§ **Information provided**:
+---+
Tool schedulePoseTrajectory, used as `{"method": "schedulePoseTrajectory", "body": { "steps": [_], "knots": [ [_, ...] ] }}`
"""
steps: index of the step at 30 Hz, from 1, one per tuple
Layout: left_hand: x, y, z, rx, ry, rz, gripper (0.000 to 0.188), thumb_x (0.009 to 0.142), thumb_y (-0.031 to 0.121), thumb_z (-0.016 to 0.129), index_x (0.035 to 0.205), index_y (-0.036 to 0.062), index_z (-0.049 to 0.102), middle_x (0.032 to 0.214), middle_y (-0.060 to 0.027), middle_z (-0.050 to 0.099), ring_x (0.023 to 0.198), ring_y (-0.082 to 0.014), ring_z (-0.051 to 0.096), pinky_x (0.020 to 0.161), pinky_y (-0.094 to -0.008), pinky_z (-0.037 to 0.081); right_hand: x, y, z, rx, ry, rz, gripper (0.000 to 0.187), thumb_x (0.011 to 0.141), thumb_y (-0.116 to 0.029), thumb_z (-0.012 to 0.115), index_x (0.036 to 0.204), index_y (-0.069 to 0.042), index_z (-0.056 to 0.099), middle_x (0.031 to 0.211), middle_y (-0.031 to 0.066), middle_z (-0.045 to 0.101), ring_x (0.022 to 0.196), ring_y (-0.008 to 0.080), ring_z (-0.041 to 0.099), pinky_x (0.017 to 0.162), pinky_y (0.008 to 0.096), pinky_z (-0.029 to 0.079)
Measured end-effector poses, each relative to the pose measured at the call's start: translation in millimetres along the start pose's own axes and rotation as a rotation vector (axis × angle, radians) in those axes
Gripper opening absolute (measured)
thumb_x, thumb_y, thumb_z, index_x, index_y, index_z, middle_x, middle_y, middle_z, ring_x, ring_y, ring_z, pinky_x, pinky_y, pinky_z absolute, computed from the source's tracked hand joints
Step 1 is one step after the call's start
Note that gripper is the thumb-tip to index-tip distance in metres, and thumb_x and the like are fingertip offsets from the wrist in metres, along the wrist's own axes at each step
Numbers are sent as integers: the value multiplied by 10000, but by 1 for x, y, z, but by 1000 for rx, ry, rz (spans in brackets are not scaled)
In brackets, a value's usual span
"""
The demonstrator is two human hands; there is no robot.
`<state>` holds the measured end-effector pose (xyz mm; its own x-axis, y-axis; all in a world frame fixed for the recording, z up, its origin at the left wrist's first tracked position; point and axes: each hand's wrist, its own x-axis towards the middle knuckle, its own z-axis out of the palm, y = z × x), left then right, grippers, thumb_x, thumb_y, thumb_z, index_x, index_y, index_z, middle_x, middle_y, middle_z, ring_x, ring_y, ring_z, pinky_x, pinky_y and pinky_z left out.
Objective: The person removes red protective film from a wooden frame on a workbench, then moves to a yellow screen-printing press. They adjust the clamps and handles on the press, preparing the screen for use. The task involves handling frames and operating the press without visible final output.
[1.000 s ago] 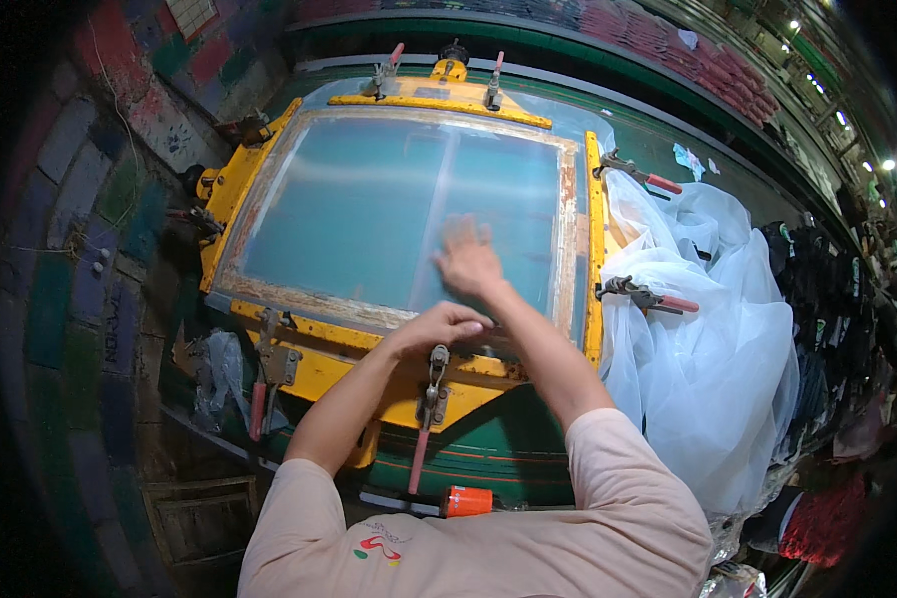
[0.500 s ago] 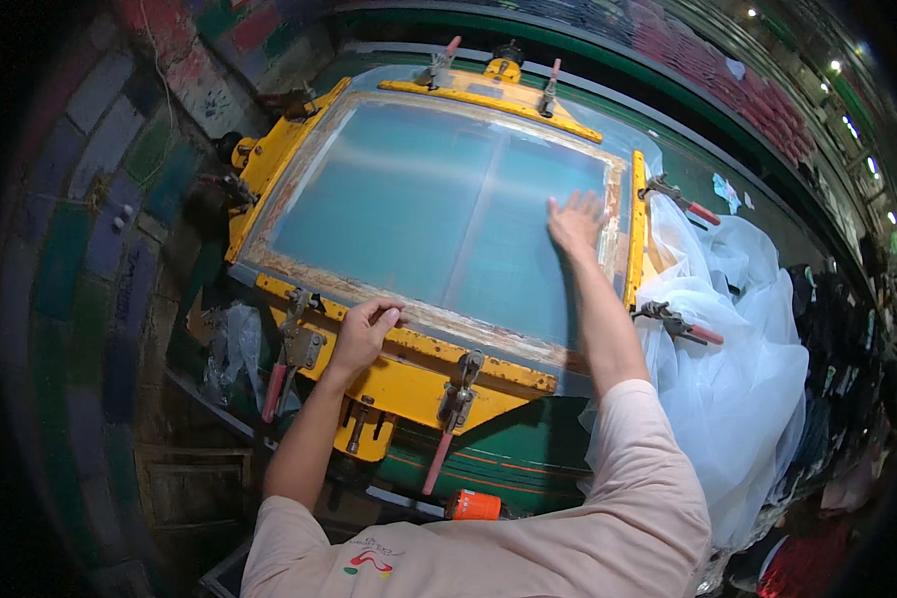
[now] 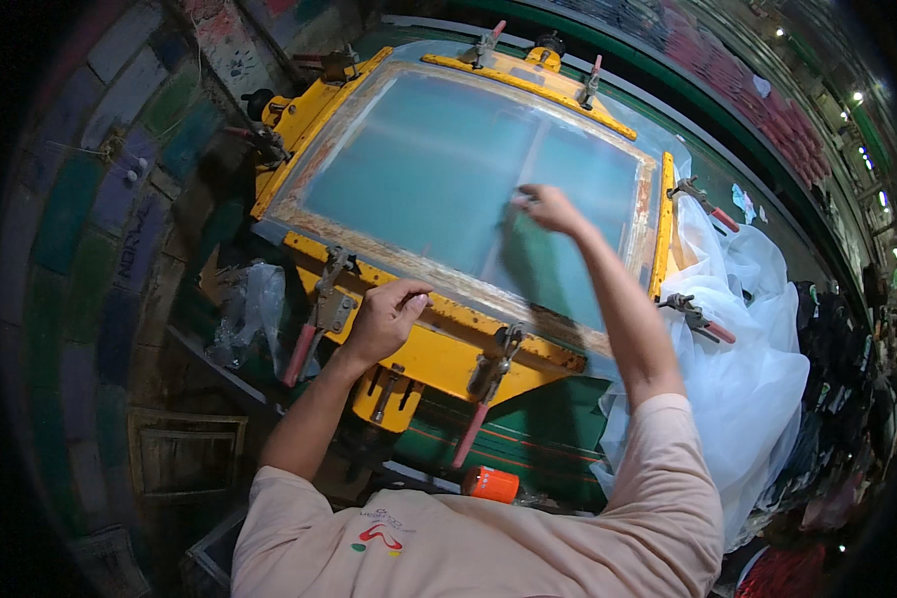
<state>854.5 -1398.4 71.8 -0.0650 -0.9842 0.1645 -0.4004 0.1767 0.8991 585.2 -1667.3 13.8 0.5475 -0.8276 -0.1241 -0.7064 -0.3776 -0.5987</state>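
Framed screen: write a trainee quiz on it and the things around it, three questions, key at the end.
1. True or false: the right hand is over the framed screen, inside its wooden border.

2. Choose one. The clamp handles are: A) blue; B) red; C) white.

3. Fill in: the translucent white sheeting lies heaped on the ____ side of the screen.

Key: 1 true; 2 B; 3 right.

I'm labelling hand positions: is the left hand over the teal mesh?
No, the left hand is at the near yellow bar; only the right hand is over the mesh.
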Motion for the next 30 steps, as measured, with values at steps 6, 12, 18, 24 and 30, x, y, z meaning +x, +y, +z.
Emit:
{"method": "schedulePoseTrajectory", "body": {
  "steps": [6,12,18,24,30],
  "knots": [
    [-1,-3,-46,378,-137,215,282,914,90,631,1163,-43,620,1163,-197,636,1113,-373,604,968,-433,483,7,33,-50,-236,-31,484,608,910,-460,648,1248,45,641,1243,284,643,1192,401,613,1002,437,487],
    [8,-27,-112,491,-175,345,278,901,92,640,1156,-14,620,1175,-173,618,1141,-346,576,976,-453,445,31,-31,19,-342,-169,700,827,960,-661,420,1463,-4,439,1559,247,341,1478,408,260,1151,596,286],
    [-9,-63,-197,306,-150,233,195,912,83,630,1081,-15,643,1092,-167,660,1071,-346,627,939,-421,472,68,-74,96,-389,333,755,874,993,-655,301,1570,-5,211,1639,250,142,1516,448,101,1173,677,104],
    [-13,-91,-252,159,-17,104,147,939,76,610,1023,-31,667,1016,-159,684,979,-340,668,864,-388,523,160,-206,175,-360,134,119,711,1017,-568,374,1518,-67,317,1622,216,201,1507,405,172,1188,636,105],
    [-4,-100,-251,92,-51,158,121,948,81,615,1009,-11,665,1003,-143,686,985,-295,671,842,-368,525,175,-311,221,267,-961,-609,523,981,-285,576,1403,16,510,1477,181,498,1306,324,488,1155,430,319]
  ]
}}
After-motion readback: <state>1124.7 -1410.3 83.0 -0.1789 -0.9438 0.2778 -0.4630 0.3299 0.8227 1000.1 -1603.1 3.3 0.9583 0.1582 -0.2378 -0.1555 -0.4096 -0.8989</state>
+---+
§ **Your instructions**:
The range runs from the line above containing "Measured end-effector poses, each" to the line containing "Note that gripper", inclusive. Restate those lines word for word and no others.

§ **Response below**:
Measured end-effector poses, each relative to the pose measured at the call's start: translation in millimetres along the start pose's own axes and rotation as a rotation vector (axis × angle, radians) in those axes
Gripper opening absolute (measured)
thumb_x, thumb_y, thumb_z, index_x, index_y, index_z, middle_x, middle_y, middle_z, ring_x, ring_y, ring_z, pinky_x, pinky_y, pinky_z absolute, computed from the source's tracked hand joints
Step 1 is one step after the call's start
Note that gripper is the thumb-tip to index-tip distance in metres, and thumb_x and the like are fingertip offsets from the wrist in metres, along the wrist's own axes at each step

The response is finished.